Expectations for time spent together is a major issue cited
by most of the couples interviewed for this story. One partner
might prefer silently crashing in front of the television,
while the other wants to talk about world events over a sit-down
dinner. In the Jirovec’s case, Todd, the quieter of the two,
wanted an hour or so to himself to catch up on the week’s mail
and generally settle into being at home again. Kelly, who is very
social, would “be all over him,” wanting to talk and reconnect.
“It caused some arguments,” says Kelly. “I would feel like
I didn’t see him for a week and he just wanted to read the mail.

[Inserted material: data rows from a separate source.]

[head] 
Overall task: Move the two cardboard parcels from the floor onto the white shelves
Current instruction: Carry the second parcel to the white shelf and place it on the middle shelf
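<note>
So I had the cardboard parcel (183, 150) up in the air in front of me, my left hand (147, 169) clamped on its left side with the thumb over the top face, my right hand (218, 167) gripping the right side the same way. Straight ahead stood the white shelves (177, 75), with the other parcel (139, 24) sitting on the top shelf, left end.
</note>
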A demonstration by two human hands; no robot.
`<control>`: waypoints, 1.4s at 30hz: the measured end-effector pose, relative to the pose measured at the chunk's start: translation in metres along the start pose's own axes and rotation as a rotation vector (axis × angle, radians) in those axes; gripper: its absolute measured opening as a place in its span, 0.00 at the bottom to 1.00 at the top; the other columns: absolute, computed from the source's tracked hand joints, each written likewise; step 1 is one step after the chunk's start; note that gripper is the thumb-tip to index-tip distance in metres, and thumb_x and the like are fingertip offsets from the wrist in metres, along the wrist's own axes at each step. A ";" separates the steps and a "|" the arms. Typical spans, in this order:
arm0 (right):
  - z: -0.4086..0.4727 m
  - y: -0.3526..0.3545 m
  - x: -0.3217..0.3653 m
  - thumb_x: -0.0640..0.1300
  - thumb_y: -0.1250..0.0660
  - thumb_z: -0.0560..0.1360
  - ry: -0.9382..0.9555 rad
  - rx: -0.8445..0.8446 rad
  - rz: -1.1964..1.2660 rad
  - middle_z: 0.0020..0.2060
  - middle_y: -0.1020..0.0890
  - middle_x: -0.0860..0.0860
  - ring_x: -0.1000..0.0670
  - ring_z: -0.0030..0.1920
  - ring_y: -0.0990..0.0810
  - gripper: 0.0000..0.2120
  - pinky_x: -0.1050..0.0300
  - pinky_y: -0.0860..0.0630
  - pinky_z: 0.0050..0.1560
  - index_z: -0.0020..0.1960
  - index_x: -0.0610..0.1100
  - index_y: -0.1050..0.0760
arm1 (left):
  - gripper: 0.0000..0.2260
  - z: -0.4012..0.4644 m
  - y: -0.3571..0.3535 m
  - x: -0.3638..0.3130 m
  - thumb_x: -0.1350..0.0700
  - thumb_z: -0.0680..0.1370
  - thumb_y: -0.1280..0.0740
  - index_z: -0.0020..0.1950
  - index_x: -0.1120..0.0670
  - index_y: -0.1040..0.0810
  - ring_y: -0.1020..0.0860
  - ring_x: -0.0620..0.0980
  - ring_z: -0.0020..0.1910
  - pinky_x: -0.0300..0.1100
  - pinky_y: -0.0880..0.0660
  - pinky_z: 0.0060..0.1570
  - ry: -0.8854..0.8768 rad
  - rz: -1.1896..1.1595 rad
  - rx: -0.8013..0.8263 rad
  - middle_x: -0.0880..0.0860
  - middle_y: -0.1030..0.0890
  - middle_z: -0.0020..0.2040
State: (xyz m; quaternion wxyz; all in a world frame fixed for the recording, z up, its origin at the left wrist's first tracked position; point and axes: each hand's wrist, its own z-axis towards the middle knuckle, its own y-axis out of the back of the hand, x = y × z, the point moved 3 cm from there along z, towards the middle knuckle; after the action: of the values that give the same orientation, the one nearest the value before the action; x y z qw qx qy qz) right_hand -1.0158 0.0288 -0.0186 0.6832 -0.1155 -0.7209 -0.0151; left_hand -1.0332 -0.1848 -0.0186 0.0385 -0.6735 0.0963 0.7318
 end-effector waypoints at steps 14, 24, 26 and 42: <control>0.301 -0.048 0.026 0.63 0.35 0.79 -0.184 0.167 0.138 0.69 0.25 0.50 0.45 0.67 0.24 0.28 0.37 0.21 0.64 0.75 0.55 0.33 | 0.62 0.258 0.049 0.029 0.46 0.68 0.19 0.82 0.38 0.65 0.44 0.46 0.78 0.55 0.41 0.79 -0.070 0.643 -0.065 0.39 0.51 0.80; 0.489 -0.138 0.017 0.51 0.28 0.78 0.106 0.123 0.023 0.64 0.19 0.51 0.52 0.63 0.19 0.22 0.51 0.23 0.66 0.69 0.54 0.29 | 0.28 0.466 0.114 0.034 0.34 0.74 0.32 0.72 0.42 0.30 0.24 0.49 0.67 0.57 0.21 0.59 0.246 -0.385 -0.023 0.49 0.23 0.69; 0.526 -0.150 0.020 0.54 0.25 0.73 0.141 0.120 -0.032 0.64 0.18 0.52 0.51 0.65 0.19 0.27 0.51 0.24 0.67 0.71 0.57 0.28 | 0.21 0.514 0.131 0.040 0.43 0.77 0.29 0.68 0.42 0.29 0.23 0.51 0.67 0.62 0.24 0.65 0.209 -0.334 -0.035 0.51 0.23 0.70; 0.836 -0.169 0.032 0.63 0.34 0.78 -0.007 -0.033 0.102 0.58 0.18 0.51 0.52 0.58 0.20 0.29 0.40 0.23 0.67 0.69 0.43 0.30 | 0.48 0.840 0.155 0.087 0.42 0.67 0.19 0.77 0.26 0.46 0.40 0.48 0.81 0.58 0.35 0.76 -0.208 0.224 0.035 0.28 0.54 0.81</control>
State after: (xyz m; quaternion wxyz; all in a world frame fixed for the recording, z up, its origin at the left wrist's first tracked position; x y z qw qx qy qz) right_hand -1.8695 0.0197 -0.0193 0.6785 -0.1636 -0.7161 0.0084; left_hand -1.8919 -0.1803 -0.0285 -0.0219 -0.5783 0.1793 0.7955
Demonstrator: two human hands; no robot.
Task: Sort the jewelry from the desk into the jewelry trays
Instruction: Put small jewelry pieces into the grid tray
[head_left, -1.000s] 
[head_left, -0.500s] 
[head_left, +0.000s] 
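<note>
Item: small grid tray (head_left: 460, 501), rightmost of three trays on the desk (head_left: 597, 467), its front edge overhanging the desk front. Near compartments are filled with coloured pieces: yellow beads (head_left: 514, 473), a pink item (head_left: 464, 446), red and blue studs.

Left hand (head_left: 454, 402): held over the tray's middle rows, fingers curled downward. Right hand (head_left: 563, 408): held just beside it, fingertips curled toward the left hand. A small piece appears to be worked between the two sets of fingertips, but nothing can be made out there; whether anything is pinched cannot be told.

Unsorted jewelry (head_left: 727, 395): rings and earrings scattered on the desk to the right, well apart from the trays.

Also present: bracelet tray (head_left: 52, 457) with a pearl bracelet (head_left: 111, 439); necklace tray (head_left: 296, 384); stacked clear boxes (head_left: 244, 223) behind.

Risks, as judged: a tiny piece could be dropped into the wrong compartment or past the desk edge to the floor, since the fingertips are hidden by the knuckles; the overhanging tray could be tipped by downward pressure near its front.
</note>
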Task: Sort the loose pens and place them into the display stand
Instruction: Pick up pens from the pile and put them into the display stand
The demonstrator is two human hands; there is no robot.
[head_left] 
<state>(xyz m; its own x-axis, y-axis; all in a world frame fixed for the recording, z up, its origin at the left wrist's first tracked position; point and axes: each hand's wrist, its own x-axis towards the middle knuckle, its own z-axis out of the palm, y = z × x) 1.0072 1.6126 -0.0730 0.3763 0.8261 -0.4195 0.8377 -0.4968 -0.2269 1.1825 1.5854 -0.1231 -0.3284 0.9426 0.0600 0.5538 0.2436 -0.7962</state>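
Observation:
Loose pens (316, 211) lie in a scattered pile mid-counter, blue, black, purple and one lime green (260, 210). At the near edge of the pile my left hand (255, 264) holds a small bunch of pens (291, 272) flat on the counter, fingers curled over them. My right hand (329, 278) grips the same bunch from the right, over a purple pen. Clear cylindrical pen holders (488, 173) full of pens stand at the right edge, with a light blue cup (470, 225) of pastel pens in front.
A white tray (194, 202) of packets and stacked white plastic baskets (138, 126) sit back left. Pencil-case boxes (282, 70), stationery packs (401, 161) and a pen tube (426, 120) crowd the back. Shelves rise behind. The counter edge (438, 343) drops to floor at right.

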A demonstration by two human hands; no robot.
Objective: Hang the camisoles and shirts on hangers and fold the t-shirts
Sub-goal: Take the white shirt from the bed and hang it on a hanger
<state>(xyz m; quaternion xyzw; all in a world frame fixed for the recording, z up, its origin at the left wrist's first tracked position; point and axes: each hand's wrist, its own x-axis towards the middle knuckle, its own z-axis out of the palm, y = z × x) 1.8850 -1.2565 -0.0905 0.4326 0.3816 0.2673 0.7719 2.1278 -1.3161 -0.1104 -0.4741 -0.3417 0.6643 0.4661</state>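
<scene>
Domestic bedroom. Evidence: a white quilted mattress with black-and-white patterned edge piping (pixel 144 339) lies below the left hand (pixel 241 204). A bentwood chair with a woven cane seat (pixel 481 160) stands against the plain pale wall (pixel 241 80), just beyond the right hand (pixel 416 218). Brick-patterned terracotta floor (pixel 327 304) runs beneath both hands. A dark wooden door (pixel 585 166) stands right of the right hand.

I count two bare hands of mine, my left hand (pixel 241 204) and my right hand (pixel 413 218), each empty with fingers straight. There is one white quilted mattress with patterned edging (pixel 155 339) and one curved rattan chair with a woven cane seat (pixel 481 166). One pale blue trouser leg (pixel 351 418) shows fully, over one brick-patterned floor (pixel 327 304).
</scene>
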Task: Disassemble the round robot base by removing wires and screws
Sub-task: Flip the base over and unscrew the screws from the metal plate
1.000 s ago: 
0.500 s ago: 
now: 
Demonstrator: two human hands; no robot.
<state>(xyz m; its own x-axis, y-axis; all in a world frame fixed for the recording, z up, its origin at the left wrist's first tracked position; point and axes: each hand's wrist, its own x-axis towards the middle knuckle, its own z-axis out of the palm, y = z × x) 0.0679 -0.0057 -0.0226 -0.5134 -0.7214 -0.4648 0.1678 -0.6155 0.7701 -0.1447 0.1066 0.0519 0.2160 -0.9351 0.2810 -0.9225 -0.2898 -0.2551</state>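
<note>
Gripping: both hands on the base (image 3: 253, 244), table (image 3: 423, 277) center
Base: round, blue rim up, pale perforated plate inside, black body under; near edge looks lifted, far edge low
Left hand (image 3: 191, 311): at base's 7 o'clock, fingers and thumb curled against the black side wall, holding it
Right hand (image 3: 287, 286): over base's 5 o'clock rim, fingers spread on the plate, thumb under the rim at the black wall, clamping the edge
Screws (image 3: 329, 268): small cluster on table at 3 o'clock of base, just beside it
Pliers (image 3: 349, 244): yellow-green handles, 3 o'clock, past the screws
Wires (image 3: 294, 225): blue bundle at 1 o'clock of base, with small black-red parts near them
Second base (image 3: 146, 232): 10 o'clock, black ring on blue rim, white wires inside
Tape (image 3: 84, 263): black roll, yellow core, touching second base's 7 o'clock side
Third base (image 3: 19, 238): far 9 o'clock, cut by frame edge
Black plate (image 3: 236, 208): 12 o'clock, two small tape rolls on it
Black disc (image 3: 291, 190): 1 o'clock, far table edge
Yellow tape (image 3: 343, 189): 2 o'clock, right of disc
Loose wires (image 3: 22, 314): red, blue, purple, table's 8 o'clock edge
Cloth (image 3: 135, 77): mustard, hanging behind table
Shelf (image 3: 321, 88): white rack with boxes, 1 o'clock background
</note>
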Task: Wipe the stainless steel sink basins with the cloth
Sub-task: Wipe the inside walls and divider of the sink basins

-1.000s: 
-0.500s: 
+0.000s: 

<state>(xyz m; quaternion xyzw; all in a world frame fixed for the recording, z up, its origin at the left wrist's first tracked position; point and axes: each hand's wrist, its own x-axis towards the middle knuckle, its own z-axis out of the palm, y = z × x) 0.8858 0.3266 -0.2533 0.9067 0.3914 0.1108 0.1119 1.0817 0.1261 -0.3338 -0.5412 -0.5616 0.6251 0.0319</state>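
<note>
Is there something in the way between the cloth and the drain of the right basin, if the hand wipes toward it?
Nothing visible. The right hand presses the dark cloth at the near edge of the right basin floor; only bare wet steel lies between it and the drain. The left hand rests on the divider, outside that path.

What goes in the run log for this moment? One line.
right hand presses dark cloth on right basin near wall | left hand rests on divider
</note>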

But he was wishing I would just give him a minute to himself.
I find that when I do give him that time, he comes back
and wants to talk. But you only learn those things by going
through them.”
Through trial and error, the Jirovecs have found other ways
to ease the disconnected feeling that comes with spending
more time apart than together. A daily telephone call is a key.
“We have a rule that we talk every day, no matter where we
are and what time it is,” Kelly says. “And sometimes, you have
to work real hard to make those conversations meaningful.
That’s not to say every conversation has to be stimulating and
intense and that we can’t just talk about what happened during
our day, but we do try to do more than that when we can.”
It’s also critical not to let feelings of insecurity creep into
the relationship, Kelly says. “It’s important to assume that
your partner really does want to be with you – that it’s circumstances
that are behind his absence. You have to believe
and trust that the other person is just as frustrated as you are
by not being together.” Having realistic expectations is also important. It’s normal to
feel a little uncomfortable with one another after being apart
all week, Todd says. Couples need to understand this and not
expect instant chemistry when they find themselves suddenly
together again. “We have said that it takes until Saturday
afternoon to really feel comfortable together again,” Todd
says. “If you accept this early on, it takes the pressure off.”